If they opt to leave TV, it’s best to do it in one fell swoop than with a messy, incredibly problematic piecemeal sale. Especially the O&Os, given they are almost all on VHF digitally and not subject to the “UHF Discount” sham the Pai-era FCC waved around to instigate further mass consolidation.

I would be curious if Disney is willing to part with any production units like ABC Signature, which would hold little to no value for Disney itself if the network and stations are gone.
 
I would be curious if Disney is willing to part with any production units like ABC Signature, which would hold little to no value for Disney itself if the network and stations are gone.

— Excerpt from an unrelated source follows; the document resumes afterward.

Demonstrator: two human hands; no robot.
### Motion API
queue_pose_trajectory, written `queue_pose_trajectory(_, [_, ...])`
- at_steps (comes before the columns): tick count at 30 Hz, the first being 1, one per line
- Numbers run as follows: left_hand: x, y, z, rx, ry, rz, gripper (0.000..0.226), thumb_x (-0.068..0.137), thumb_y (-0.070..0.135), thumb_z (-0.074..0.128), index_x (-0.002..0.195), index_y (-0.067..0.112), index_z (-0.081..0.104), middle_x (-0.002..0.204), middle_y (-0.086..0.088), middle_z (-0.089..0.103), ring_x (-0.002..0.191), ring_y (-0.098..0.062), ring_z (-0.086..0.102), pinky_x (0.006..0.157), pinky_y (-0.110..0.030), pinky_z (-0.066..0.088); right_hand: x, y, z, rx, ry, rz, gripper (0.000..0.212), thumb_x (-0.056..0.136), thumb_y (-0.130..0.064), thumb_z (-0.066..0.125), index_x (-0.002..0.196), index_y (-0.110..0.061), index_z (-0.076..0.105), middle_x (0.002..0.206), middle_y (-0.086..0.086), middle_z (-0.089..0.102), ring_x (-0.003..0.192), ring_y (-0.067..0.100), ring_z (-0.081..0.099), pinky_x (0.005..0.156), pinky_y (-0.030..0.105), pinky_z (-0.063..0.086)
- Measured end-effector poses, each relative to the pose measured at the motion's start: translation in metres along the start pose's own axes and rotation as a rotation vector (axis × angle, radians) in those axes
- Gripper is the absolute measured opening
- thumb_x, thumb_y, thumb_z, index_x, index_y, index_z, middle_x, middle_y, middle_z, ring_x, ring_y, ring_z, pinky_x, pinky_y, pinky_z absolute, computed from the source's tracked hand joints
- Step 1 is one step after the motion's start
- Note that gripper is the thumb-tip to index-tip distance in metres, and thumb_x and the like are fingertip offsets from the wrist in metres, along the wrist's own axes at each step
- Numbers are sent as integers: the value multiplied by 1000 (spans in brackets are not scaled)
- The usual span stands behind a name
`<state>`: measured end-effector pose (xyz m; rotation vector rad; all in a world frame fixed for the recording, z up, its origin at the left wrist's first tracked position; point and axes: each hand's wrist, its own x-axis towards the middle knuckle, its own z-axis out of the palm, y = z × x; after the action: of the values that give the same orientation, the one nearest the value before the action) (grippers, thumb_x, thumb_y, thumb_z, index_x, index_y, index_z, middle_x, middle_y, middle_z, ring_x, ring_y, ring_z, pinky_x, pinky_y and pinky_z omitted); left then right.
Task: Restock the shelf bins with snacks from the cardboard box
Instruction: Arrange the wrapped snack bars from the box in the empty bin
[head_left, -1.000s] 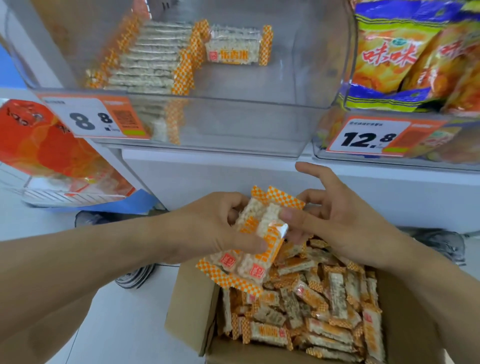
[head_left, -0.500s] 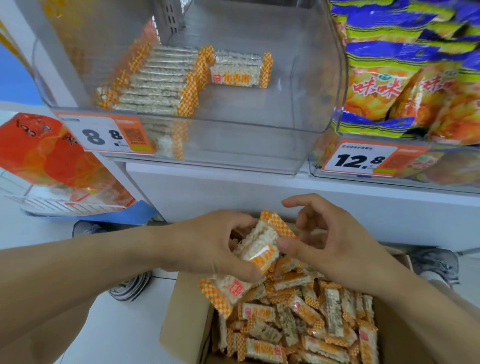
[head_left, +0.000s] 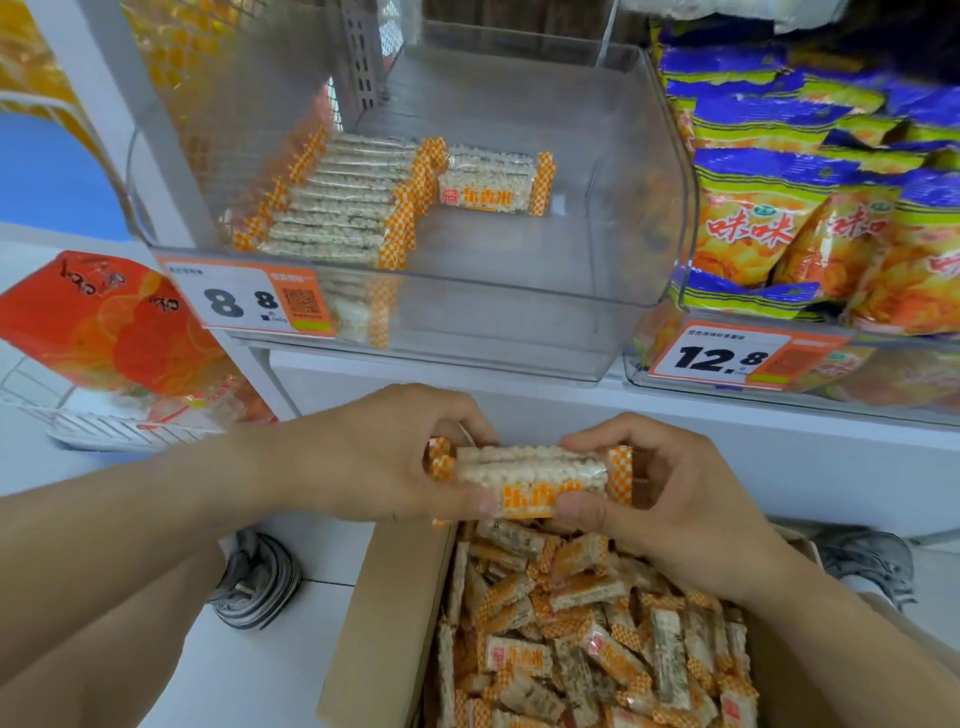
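Observation:
Both hands hold a small stack of rice snack bars (head_left: 530, 475) in orange-checked wrappers, level, above the cardboard box (head_left: 384, 618). My left hand (head_left: 384, 457) grips the stack's left end and my right hand (head_left: 670, 499) grips its right end. The box below is full of several loose bars (head_left: 597, 634) of the same kind. Above stands a clear shelf bin (head_left: 519, 291) with a row of bars (head_left: 337, 202) along its left side and one bar (head_left: 493, 184) lying flat behind them. The bin's right half is bare.
A price tag reading 8.8 (head_left: 244, 299) is fixed to the bin's front. To the right, another bin holds blue and yellow snack bags (head_left: 810, 218) with a 12.8 tag (head_left: 727, 358). Orange packets (head_left: 109, 322) hang at the left. Shoes (head_left: 260, 582) stand on the floor beside the box.
The bars went from a tilted, loose bunch in my left hand to a level stack gripped at both ends. The view has tilted up toward the bin.

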<state>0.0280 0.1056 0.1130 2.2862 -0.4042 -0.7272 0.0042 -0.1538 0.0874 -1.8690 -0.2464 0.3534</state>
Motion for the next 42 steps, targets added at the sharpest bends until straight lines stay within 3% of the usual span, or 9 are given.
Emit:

They have to figure out what their core businesses are. If they're going to continue to make movies and create content, then the TV studios are part of that. They also bought a lot of that production stuff from Fox. So if they did that, then it seems like TV production is a core business. But doing TV production without an outlet seems pretty silly. That's why I believe they need to reconfigure ABC in a way that isn't a 24/7 network, but rather a vehicle for video content. I think all of the networks are thinking about how to do that. They like creating and merchandising content. They don't like staffing 24/7 channels that only make money in certain times of day.
 
They have to figure out what their core businesses are. If they're going to continue to make movies and create content, then the TV studios are part of that. They also bought a lot of that production stuff from Fox. So if they did that, then it seems like TV production is a core business. But doing TV production without an outlet seems pretty silly.
I miss the days when vertical integration didn't exist and prompted studios like Disney, WB, Paramount and MGM to syndicate their wares and shop them to all three networks. Absolute shame.
That's why I believe they need to reconfigure ABC in a way that isn't a 24/7 network, but rather a vehicle for video content.
So rename Hulu as "ABC"? Good luck selling off the network after it's been grossly devalued like that.
I think all of the networks are thinking about how to do that. They like creating and merchandising content. They don't like staffing 24/7 channels that only make money in certain times of day.
I'm going to be bold here:

The 21th Century Fox deal was a horrible one that hurt Disney. It gave them content but fully turned them into a faceless blob with no direction, purpose or meaning. They can claim to be all about what Walt started 100 years ago but the company hasn't been in his family name since the 1980s, Roy aside. And I doubt Walt would be happy seeing his nameplate now affixed to a generic Marvel superhero movie sausage factory.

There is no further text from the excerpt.